# WHAT THE TASK ASKS
Where a line below has the string "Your" in it, include it in the count, and give that count alone.

# STUDY MATERIAL
=-=-=-=-=

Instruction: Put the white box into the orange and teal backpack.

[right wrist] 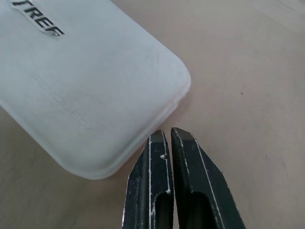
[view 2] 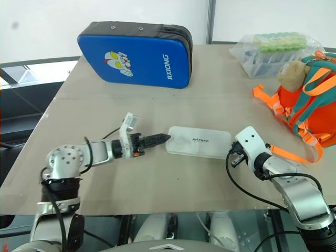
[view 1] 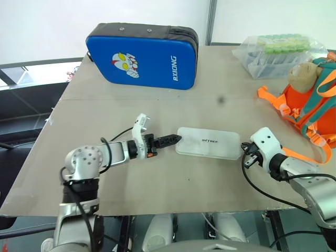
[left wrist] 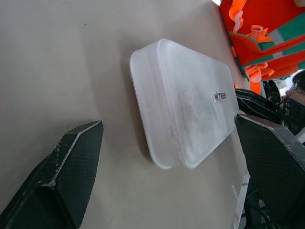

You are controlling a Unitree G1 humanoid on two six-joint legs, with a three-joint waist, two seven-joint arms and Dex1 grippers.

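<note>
Box [view 1: 208, 143]: flat, white, rounded corners, lying flat on the bench [view 1: 173, 107]. Dark lettering on its lid reads "INITREE" in the head views; the left wrist view catches only the end, "TREE". It lies between the two sets of fingers, long axis running from one to the other.

Left gripper [view 1: 169, 140]: fingers spread wide, released, holding nothing. In the left wrist view one finger [left wrist: 66, 179] stands to one side of the box's near short end, the other finger to the opposite side, both clear of it. From the head views the black tips sit just at the box's left end; contact cannot be told.

Right gripper [right wrist: 170, 136]: fingers clenched together, grasping nothing. Their tips sit just beside a rounded corner of the box, on the bench surface side; whether they touch the box cannot be told.

Backpack [view 1: 315, 107]: orange and teal, orange straps trailing on the bench, tan plush toy [view 1: 303, 73] at its top. It sits beyond and outward of the right fingers, well apart from the box.

Case [view 1: 143, 55]: blue, dark edging, cartoon figure printed on the face, white lettering "RXIONG" running sideways. Far beyond the left fingers, at the bench's back edge.

Bag [view 1: 277, 54]: clear plastic, green-lidded tubes inside, behind the backpack.
</note>
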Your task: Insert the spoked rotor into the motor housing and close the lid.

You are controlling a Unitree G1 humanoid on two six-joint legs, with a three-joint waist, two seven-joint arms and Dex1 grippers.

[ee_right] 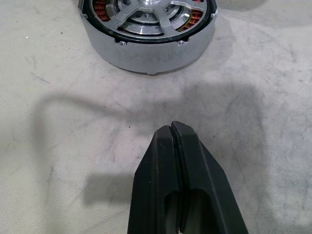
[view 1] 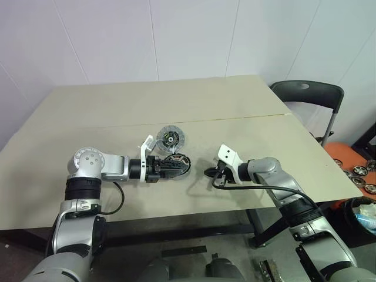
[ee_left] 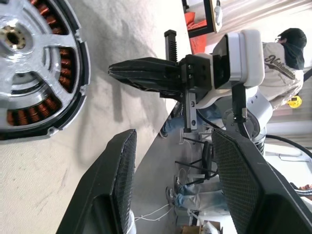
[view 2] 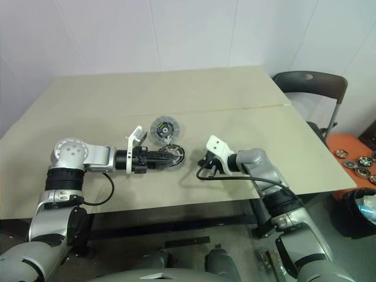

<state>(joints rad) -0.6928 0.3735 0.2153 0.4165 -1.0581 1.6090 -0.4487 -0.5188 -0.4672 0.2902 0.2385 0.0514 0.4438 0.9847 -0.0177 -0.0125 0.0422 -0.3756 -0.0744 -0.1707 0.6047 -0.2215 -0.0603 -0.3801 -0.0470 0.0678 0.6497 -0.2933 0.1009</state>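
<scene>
The motor housing (ee_right: pixel 146 48) stands on the table with the spoked rotor (ee_right: pixel 146 17) seated inside it, copper windings showing between the spokes. Just behind it the lid (view 1: pixel 171 138) lies flat on the table, ribbed rim around a black centre. My left gripper (ee_left: pixel 173 141) is open beside the housing (ee_left: pixel 73 97) with nothing between its fingers. My right gripper (ee_right: pixel 175 134) is shut and empty, pointing at the housing from a short gap on the other side. In the eye view the housing (view 1: pixel 183 161) sits between the left gripper (view 1: pixel 171 167) and the right gripper (view 1: pixel 211 173).
A black chair (view 1: pixel 308 94) stands off the table's far right corner. An orange surface (view 1: pixel 352 167) with several small wheels lies to the right, below table height. The table's front edge (view 1: pixel 176 214) runs close to both arms. A person (ee_left: pixel 287 48) shows behind in the left wrist view.
</scene>
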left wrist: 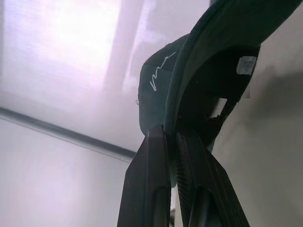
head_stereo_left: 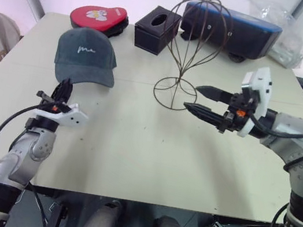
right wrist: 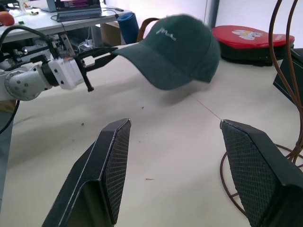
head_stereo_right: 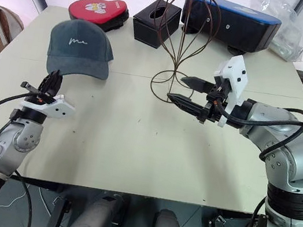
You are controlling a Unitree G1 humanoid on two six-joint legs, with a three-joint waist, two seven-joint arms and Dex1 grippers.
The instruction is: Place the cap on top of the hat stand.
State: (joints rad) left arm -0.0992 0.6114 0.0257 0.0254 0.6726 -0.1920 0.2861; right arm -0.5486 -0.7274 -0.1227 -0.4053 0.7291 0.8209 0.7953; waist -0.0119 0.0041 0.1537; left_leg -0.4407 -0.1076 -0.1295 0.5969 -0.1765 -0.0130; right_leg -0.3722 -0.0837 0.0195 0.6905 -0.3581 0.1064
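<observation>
We saw a pale bench (head_stereo_left: 132,157) from the robot's head camera, with both arms reaching over it. Our left gripper (head_stereo_left: 63,91) was clamped tight on the edge of the brim of the cap (head_stereo_left: 85,55), a teal-grey baseball cap with white script on its front. In the right wrist view the cap (right wrist: 177,49) hung clear of the bench, held out by its brim alone. Our right gripper (head_stereo_left: 205,101) hovered with its two fingers spread wide and nothing between them, just beside the ring base of the hat stand (head_stereo_left: 194,44), a thin brown wire cage on a stem standing near the bench's middle. The cap and the stand were well apart.

Behind them sat a red-and-black pad (head_stereo_left: 101,18), a black tissue box (head_stereo_left: 156,29) and a dark case with a blue top (head_stereo_left: 237,28).

We judged the cap light and soft, its crown likely to sag, with the brim the stiffest place to hold. The wire stand looked light and easy to tip if nudged.
</observation>
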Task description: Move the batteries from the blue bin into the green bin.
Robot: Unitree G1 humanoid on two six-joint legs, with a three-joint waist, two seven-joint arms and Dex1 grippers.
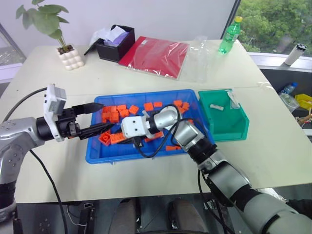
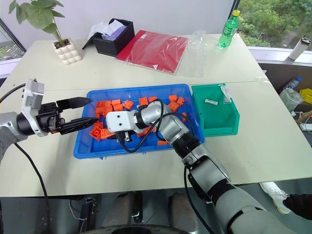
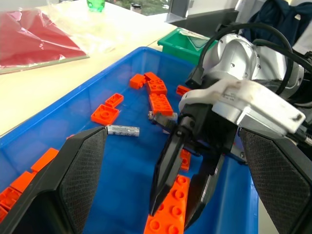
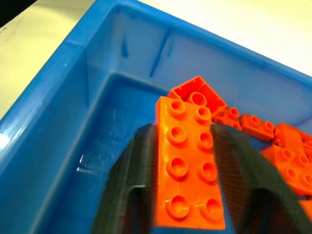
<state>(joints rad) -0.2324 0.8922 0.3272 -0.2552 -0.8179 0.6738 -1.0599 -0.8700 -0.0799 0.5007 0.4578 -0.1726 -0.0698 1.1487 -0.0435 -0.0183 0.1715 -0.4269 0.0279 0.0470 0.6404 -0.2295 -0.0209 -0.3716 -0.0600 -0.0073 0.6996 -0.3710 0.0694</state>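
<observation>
The left wrist view alone shows a battery (image 3: 123, 130) on the blue bin (image 3: 122, 63) floor, beyond the spread left gripper (image 1: 97, 117); the right gripper (image 4: 185, 165) straddles an orange brick (image 4: 187, 170); cream table (image 1: 146, 83).

The right gripper's (image 3: 187, 195) fingertips were hidden behind an orange brick (image 3: 168, 214) cut off by the picture's edge, the right arm covered much of the blue bin's (image 1: 95, 151) floor, and what lay in the black box (image 1: 113, 48) was too small to tell.
</observation>
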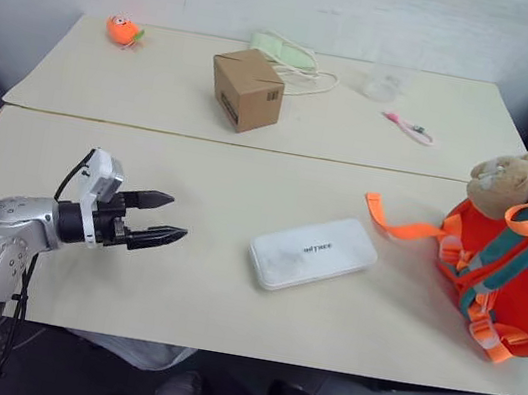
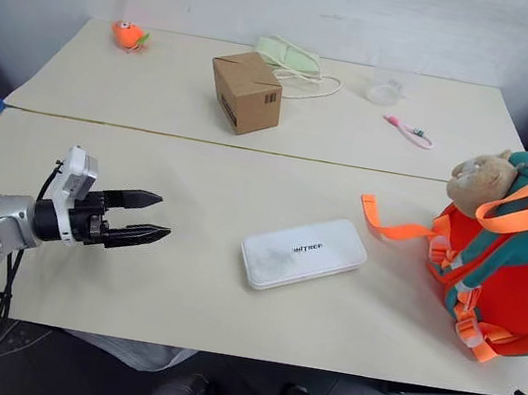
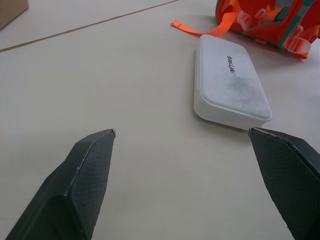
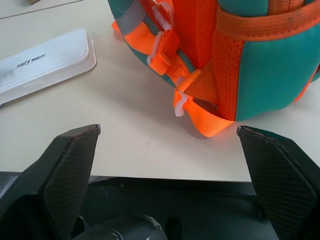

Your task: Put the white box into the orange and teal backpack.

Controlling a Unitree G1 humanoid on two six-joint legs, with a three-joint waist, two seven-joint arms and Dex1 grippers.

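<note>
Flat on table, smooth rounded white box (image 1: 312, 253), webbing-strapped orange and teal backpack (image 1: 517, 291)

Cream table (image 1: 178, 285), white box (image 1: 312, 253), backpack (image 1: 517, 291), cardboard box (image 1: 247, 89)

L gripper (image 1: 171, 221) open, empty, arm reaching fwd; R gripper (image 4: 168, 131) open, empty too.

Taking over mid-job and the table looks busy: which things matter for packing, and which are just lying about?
For the job:
white box, flat on the near table
orange and teal backpack, to its right
left hand, open, short of the box

Lying about:
cardboard box
orange toy
green pouch
pink item
</note>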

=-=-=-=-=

# RESPONSE BOX
2